Margaret Pitt Morison, Western Australia’s first female architect then working with Oldham Boas Ednie-Brown, designed the interior. Modern bathrooms in stunning white, with chrome tiles were the perfect counterfoil to 12,000 square feet of walls, hallways and dadoes cleverly painted with marbled finishes appropriate for an old Florentine palace. The downstairs entrance hall and public areas had plush Axminster carpet laid throughout; 2.5 acres fitted in all. The entire hotel, including the 54 bedrooms, was then furnished throughout by Boans, with Australian Sheoak bedroom suites and Jarrah and glass-fronted cocktail cabinets in the lounges. The Lobby Lounge was upholstered in Australian leather, the Men’s Lounge finished with Dutch tapestry and the Women’s Lounge in rich green velvet.
Fifteen months after construction began, the Hotel Adelphi was opened on Thursday 16 January 1936. The hotel’s restaurant ‘Adelphi Grill Room’, luxuriously appointed with high quality furnishings, opened at the Mill Street entrance a few months later. Already considered one of the best in Australia the Hotel Adelphi was well-patronised by Perth’s high society and the place to be seen before and after shows at His Majesty's Theatre, nearby on Hay Street. Within a few months the hotel even harked back to the property’s earlier history and became hugely popular with honeymooning couples as well.
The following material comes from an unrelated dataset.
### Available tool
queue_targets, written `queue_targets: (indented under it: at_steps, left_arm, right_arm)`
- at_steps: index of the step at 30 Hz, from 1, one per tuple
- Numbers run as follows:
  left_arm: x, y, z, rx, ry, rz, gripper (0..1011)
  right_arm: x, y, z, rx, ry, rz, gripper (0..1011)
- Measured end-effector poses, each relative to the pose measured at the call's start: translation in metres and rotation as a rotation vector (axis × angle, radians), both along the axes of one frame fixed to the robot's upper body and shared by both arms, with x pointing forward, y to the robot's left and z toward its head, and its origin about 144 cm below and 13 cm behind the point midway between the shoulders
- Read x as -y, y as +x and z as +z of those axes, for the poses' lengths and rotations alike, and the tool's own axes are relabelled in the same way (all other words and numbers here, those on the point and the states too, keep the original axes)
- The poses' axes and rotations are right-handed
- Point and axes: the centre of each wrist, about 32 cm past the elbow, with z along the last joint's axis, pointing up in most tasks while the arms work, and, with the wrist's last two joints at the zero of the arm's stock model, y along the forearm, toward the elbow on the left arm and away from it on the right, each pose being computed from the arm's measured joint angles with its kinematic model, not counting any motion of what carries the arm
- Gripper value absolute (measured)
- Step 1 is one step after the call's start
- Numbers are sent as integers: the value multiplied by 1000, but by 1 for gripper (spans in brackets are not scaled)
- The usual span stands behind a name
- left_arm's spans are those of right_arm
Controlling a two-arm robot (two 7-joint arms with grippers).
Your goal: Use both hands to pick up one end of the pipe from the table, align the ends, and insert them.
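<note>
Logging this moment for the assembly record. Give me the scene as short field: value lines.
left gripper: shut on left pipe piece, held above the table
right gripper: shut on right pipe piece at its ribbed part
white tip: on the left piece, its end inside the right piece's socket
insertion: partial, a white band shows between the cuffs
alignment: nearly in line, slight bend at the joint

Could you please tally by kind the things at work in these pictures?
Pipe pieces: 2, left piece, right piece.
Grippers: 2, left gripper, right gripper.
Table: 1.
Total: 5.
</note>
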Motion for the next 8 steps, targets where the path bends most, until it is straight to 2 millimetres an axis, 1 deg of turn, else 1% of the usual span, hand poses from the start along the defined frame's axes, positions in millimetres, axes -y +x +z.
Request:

Gordon Dunleavy initially managed the Hotel Adelphi but leased it to goldfields publican Kevin O’Keefe in June 1937, who bought it from Dunleavy in 1951 for an undisclosed sum.
Destruction
In 1967 the Hotel Adelphi was demolished and replaced by Parmelia House, a 19-storey office building. The adjacent Parmelia Hilton Hotel was the first of the modern five-star hotels built in Perth. In recognition of the previous hotel, Hilton's signature restaurant is named the 'Adelphi Grill'.